In the case of high nutrients feeds, although there was a marked increase in cellular consumption of almost all amino acids, there was only a minute increase in cell growth and mAb productivity, and we presumed that a saturation point in the culture was reached. However, the notion of a saturation point with respect to extracellular amino acid concentrations was supported by Salazar et al who described that supplementing concentrations of amino acids that are generally highly consumed in mammalian cell cultivation does not always lead to improvement in cell culture, but rather can lead to undesired effects and the accumulation of harmful waste products (Salazar et al., 2016).
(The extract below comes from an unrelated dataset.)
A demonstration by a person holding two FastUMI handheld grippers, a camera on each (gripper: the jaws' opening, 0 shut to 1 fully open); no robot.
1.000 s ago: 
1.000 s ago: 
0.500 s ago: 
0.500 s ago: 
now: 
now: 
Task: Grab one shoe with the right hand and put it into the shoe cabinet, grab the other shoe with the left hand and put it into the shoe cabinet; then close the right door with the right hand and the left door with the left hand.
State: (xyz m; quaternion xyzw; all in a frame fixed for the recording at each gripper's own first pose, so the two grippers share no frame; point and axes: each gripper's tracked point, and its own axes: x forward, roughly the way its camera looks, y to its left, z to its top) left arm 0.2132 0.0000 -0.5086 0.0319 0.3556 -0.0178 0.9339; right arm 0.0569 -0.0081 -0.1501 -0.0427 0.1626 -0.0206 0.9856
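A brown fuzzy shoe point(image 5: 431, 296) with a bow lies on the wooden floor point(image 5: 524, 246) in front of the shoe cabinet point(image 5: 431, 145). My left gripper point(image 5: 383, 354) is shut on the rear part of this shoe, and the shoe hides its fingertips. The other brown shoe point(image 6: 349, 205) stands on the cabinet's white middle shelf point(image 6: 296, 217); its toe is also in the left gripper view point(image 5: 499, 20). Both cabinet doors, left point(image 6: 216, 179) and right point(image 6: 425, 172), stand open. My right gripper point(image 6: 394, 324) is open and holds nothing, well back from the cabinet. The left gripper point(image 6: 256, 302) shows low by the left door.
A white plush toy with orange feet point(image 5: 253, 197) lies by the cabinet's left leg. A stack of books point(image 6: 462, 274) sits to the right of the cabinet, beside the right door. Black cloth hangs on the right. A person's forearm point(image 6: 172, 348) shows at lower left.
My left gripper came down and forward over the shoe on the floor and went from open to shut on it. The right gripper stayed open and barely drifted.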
Similarly, Templeton et al experimentally validated previous MFA models with 13C labeling studies in vitro and showed that protein expression does not always correspond the activation of specific metabolic pathways, but rather, even fluxes tend to eventually saturate (Templeton et al., 2017b). Taken together, high nutrient conditions resulted in greater consumption but maintained similar specific glucose consumption rates suggesting that cellular energy was not repurposed to increased cell growth or mAb productivity, rather, the cells had reached their maximum capacity to metabolize amino acids.